<!--
    SPDX-FileCopyrightText: Copyright 2024 Arm Limited and/or its affiliates <open-source-office@arm.com>

    SPDX-License-Identifier: Apache-2.0
-->

# About

This document contains information related to matrix-multiplication (matmul) micro kernels.

# Naming

The naming of files has the convention below. Unless explicitly specified, arguments are mandatory.
`kai_matmul_<fused_ops>_<dst_info>_<lhs_info>_<rhs_info>_<mr x nr x kacc>_<technology>_<feature>_<instruction>.c`

| Syntax        | Description |Example   |
| --------------| ----------- |----------|
|fused_ops      |Optional info on applied fused operation like a clamping activation function. | clamp|
|dst_info       |Destination matrix info.

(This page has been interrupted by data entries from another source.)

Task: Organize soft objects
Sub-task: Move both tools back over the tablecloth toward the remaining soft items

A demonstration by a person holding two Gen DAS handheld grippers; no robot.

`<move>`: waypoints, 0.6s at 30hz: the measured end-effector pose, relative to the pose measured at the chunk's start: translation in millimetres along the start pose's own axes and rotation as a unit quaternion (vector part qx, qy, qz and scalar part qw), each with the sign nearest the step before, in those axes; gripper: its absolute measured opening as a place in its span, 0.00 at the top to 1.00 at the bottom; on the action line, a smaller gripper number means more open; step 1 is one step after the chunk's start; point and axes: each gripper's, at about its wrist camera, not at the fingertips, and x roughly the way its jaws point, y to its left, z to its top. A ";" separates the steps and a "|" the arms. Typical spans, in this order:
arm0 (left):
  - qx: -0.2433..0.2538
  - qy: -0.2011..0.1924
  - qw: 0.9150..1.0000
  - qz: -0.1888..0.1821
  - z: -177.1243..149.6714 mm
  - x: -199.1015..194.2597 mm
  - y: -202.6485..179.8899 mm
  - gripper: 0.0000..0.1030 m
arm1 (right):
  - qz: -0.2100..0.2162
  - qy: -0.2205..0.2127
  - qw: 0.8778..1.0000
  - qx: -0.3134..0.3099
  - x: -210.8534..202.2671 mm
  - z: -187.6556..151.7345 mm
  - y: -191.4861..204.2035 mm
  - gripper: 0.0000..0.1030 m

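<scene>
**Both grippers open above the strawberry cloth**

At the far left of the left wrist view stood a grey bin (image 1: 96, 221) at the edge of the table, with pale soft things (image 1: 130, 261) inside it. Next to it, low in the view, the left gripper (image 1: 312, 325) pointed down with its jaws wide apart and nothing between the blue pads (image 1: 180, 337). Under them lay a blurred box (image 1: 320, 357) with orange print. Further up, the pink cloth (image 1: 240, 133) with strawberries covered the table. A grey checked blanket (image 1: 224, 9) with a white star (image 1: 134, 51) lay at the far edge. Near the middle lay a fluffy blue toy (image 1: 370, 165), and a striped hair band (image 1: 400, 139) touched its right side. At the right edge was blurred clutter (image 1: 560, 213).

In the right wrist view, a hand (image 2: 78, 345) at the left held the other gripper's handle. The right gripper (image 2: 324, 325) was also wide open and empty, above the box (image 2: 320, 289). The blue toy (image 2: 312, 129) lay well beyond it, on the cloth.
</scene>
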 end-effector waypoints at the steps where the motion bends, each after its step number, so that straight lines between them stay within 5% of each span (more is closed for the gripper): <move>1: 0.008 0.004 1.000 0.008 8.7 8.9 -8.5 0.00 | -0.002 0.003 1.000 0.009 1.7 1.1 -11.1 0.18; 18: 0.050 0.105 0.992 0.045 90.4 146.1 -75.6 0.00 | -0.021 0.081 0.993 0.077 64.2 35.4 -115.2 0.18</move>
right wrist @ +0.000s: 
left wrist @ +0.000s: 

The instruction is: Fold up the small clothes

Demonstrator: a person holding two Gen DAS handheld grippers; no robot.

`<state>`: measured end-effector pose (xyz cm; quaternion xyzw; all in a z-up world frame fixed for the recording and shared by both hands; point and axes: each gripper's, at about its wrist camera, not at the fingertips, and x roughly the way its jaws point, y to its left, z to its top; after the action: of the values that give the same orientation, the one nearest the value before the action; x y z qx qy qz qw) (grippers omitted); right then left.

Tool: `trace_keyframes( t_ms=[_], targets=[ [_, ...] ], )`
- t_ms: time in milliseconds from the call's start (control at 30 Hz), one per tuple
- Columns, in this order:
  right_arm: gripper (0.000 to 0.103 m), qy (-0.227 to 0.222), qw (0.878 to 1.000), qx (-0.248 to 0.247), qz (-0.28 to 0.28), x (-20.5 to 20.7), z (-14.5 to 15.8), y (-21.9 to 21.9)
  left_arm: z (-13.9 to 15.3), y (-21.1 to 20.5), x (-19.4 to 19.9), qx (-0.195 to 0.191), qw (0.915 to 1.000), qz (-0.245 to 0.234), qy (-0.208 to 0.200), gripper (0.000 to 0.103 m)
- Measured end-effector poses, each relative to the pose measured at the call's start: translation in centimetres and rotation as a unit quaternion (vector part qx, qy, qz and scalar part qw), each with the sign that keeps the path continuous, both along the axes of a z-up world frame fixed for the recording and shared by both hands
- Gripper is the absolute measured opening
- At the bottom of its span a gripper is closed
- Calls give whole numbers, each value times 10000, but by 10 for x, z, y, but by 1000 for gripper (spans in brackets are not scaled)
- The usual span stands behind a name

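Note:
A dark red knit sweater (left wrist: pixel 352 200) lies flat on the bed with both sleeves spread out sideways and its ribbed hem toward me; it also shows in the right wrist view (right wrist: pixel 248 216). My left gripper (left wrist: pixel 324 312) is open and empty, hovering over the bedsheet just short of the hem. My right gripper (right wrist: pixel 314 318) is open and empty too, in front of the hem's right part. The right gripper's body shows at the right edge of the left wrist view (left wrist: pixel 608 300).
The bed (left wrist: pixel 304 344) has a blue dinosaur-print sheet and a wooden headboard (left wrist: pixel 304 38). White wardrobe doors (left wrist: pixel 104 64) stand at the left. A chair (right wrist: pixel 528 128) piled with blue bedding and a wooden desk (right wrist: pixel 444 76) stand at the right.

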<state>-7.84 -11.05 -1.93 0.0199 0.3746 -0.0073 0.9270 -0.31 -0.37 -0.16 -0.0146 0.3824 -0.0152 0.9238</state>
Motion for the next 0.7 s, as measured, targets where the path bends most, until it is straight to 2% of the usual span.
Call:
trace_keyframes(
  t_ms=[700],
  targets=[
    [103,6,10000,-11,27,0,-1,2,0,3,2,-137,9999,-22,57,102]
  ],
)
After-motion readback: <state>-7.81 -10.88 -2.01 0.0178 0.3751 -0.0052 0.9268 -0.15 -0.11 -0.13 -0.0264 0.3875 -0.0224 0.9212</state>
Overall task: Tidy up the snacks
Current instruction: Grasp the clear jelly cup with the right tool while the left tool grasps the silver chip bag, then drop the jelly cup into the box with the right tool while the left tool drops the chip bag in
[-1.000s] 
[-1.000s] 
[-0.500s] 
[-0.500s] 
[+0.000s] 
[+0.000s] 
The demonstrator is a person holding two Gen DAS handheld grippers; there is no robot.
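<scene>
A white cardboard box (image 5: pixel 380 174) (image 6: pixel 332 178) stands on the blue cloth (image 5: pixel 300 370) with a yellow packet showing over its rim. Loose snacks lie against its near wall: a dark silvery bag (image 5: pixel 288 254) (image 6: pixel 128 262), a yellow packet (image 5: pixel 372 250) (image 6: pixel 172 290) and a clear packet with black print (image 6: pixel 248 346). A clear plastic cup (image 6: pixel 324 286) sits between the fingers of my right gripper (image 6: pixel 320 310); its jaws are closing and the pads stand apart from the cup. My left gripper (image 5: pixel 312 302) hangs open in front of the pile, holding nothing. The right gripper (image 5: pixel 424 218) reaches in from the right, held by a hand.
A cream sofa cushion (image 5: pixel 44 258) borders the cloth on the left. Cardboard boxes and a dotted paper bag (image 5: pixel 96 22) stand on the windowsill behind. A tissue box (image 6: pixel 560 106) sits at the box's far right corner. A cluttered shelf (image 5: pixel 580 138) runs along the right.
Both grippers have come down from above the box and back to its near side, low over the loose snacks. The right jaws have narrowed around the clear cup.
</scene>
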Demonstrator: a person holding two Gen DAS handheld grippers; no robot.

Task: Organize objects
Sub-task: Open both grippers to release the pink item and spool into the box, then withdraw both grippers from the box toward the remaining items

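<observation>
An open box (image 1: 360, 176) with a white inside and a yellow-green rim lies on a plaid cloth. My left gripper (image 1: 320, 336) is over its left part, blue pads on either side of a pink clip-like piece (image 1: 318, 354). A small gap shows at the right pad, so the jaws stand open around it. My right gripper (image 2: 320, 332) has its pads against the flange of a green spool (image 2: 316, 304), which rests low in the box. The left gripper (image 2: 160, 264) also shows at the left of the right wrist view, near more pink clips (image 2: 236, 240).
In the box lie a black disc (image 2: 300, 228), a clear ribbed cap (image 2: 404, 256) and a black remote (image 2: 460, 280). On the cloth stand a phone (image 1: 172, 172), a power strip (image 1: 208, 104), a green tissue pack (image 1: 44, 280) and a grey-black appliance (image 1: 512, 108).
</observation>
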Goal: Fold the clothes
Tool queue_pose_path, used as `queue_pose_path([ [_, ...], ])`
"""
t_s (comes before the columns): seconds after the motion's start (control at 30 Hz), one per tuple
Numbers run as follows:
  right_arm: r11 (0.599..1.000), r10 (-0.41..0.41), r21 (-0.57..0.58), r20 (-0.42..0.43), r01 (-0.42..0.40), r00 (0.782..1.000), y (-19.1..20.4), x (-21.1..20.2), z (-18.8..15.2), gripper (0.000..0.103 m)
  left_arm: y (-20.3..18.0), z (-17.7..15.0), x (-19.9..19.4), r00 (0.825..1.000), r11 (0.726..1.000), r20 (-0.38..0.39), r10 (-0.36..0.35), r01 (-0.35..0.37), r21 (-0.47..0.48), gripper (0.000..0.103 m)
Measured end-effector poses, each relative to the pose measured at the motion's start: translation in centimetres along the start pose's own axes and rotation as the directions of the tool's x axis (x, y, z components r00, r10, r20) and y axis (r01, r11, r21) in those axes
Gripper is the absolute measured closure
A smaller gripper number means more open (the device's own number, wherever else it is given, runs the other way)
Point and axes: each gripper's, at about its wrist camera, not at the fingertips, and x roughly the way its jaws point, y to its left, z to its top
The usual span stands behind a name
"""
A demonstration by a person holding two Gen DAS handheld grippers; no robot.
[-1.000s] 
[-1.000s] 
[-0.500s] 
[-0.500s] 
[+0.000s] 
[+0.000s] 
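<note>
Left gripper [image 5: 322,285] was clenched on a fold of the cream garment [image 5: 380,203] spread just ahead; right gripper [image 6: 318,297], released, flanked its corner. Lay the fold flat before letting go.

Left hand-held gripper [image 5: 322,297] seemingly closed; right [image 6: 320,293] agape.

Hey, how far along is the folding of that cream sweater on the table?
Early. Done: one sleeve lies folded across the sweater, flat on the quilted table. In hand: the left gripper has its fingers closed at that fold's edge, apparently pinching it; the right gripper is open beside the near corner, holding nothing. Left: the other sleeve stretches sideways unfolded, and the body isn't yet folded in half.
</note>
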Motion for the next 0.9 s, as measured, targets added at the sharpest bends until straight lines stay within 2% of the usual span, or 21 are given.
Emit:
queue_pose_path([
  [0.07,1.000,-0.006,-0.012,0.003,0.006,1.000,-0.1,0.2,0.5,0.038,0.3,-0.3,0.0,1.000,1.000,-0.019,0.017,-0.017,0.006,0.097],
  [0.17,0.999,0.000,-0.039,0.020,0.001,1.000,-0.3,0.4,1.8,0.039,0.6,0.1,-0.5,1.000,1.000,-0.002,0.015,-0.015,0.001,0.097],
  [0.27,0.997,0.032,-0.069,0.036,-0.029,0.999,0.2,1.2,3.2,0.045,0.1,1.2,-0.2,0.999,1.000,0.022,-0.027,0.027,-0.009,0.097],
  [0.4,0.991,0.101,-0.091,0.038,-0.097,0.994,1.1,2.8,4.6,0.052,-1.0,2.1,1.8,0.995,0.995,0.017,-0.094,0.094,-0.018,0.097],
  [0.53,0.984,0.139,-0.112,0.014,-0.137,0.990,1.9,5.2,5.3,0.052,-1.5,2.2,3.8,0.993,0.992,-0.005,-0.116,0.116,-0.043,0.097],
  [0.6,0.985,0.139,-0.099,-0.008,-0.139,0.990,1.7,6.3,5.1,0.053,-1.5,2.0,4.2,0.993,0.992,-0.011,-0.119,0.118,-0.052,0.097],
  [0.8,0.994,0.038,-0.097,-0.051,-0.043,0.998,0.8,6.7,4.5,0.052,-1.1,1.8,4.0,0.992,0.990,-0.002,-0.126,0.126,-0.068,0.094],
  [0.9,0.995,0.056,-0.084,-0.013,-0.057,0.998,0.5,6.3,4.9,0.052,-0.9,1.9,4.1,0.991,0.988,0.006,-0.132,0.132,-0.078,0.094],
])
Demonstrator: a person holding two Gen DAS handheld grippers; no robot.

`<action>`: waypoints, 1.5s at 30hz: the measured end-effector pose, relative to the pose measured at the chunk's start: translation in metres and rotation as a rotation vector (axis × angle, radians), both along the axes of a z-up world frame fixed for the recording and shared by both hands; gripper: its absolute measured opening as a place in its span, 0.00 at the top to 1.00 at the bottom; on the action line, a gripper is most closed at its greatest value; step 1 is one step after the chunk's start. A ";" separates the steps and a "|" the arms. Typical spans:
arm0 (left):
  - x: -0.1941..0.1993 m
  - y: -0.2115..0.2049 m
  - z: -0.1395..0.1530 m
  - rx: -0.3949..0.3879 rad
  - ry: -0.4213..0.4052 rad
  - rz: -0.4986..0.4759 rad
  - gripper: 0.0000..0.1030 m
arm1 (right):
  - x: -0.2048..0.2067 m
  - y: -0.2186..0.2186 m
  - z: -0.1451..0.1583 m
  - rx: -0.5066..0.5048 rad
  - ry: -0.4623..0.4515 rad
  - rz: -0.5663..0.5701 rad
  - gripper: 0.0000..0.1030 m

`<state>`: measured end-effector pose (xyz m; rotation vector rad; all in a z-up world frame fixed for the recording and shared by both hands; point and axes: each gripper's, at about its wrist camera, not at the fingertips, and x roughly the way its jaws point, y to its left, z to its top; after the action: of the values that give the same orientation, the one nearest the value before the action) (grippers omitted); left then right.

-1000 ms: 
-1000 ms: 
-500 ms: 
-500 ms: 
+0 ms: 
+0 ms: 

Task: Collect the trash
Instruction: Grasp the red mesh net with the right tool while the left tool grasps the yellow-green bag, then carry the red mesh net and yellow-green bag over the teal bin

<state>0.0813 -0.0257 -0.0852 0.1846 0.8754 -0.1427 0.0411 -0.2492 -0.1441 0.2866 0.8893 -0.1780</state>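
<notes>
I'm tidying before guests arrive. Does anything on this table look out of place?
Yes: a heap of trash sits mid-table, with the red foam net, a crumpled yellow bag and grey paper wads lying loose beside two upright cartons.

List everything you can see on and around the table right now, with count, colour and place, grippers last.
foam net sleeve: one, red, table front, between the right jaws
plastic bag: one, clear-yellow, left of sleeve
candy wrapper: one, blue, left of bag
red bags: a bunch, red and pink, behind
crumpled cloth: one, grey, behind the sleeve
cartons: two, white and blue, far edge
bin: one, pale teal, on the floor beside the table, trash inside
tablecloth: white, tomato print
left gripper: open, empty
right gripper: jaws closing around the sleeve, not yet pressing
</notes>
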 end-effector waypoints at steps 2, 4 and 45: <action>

Similar to lhs_info||
|lhs_info       |LHS matrix data type and and packing info. <br> f32 -  Floating-point 32-bit<br>q : Quantized<br>s :  Symmetric<br>a : Asymmetric<br>i : Signed  integer<br> u : Unsigned integer<br>4 : 4-bit Quantized <br> 8 : 8-bit Quantized <br> dx : Per dimension quantization<br>cx : Per channel quantization<br>c32 : Per block quantization, with block length multiple of 32<br> scalef16 : Scale factors are stores as floating-point 16-bit<br> p : Matrix is packed|Example 1<br> qsi4cxp :<br> qs - Quantized symmetric<br> i4 - Signed Integer 4-bit <br> cx - Per channel quantized <br> p - packed<br> Some other examples : <br> s16s0 - Packing order of data is interleaved <br> s1s0 - Packing order of data is sequential<br>fp16 - Floating-point 16-bit data type |
|rhs_info       | Similar to lhs_info||
|mr x nr x kacc |The outer loop calculates mr rows and nr columns. kacc is k-accumulations done per inner loop||
|technology     |Underlying technology. Arm® Neon™|neon|
|feature        |Arm architecture feature used|dotprod, i8mm, sme2|
|instruction    |Instruction used. This is optional|mla|